1. Medical history: Take a detailed history of the patient, including age at menarche, premenstrual status, duration of amenorrhea, any triggers of amenorrhea (mental stimulation, environmental toxins, etc.), history of drug use, history of cancer chemotherapy, radiation therapy, ovarian surgery, pelvic infection, tuberculosis, and history of pregnancy and childbirth. Self-perceived symptoms, such as hot flashes, excessive sweating, insomnia, irritability, impatience, vaginal dryness, painful urination, etc.
Past and present history of mumps and AIDS virus infection, as there is rare ovarian failure secondary to infection. To find out if the patient and her family have any previous or current autoimmune diseases such as Addison’s disease, thyroid disease, diabetes, SLE, rheumatoid arthritis, leukoplakia, Crohn’s disease, and dry syndrome. A few epidemiological studies have shown a familial predisposition to premature ovarian failure, and some studies have shown that hereditary mutations in gonadotropin receptors can lead to premature ovarian failure, so the family history should be carefully questioned, including the menstrual and reproductive status of the mother, sisters and female second-degree relatives and the reproductive status of male relatives.

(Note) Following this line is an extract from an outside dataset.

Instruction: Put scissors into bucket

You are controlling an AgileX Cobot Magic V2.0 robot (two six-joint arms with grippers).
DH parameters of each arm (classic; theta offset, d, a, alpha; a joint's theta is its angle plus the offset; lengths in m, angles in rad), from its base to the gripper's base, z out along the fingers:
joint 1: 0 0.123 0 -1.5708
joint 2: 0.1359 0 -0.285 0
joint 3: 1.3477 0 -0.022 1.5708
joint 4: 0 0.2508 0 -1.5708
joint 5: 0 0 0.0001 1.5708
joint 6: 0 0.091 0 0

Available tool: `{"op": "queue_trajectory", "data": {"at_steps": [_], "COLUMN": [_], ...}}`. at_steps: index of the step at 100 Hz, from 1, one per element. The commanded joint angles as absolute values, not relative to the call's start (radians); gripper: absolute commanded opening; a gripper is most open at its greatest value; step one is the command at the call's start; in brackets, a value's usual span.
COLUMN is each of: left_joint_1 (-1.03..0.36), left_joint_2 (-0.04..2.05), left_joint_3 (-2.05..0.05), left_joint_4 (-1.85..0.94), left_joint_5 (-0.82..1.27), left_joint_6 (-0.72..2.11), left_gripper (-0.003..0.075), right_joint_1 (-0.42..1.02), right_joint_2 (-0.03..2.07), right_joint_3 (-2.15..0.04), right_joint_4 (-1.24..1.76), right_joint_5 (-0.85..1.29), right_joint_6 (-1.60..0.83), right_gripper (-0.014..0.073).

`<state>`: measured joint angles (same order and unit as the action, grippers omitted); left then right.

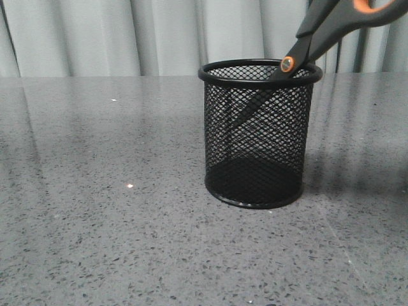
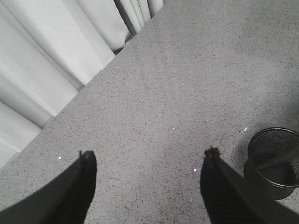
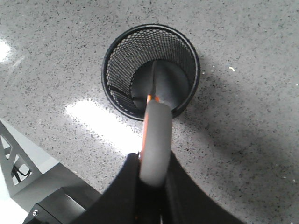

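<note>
Scissors halfway into the bucket

Scissors [image 1: 319, 35] hang tilted in the upper right of the front frame, blades down inside the bucket [image 1: 258, 137], handles up and out past the rim, the orange pivot just level with the rim; through the mesh we see the dark blade slanting toward the lower left of the cup, its tip not yet on the base as far as we can judge. In the right wrist frame our right gripper [image 3: 152, 175] is clamped on the grey handle at bottom centre, with the bucket's mouth directly beyond it in the upper middle; our left gripper [image 2: 147, 156] hangs with its fingers wide apart over bare table [image 2: 187, 70], holding nothing, the bucket at the lower right edge of that frame.

We judge the scissors stiff and fairly light, the smooth plastic handle liable to slip or swivel in a pinch, so the handle is the sensible hold, the blades being thin and sharp; the bucket looks light and may tip or slide if the blade drags on its rim or the long scissors drop to one side.
</note>
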<state>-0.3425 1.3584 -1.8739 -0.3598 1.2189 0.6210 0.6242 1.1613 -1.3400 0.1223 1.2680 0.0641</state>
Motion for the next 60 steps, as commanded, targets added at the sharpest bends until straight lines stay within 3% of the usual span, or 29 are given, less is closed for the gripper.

2. Physical examination: During the general examination, attention should be paid to the general development, intelligence and nutritional status, and the development of breast and pubic hair should be examined and graded according to the Tanner grading scale. The pelvic examination should pay attention to the presence of atrophic vaginitis caused by estrogen deficiency. Patients with autoimmune POF (lymphocytic ovarian disease) may sometimes have enlarged ovaries on pelvic examination. The focus should be on the presence or absence of signs related to the above autoimmune diseases.
In addition to serum sex hormone level measurement, when there are clinical indications, attention should be paid to the examination of related diseases, such as routine blood and urine analysis, blood sedimentation, antinuclear antibody, immunoglobulin and rheumatoid factor test. The presence of pituitary tumors can be identified by magnetic resonance imaging and by stimulation of the production of intact FSH, alpha and beta subunits by thyroid releasing hormone. Bone densitometry should be performed for suspected low bone mass and osteoporosis.
Pelvic ultrasonography is performed to understand the presence of anatomical abnormalities and the presence of follicles. However, in patients with spontaneous POF with normal karyotype, pelvic ultrasound does not change the clinical diagnosis because even if follicles are found, it has not been proven that the ovarian function can be restored with treatment.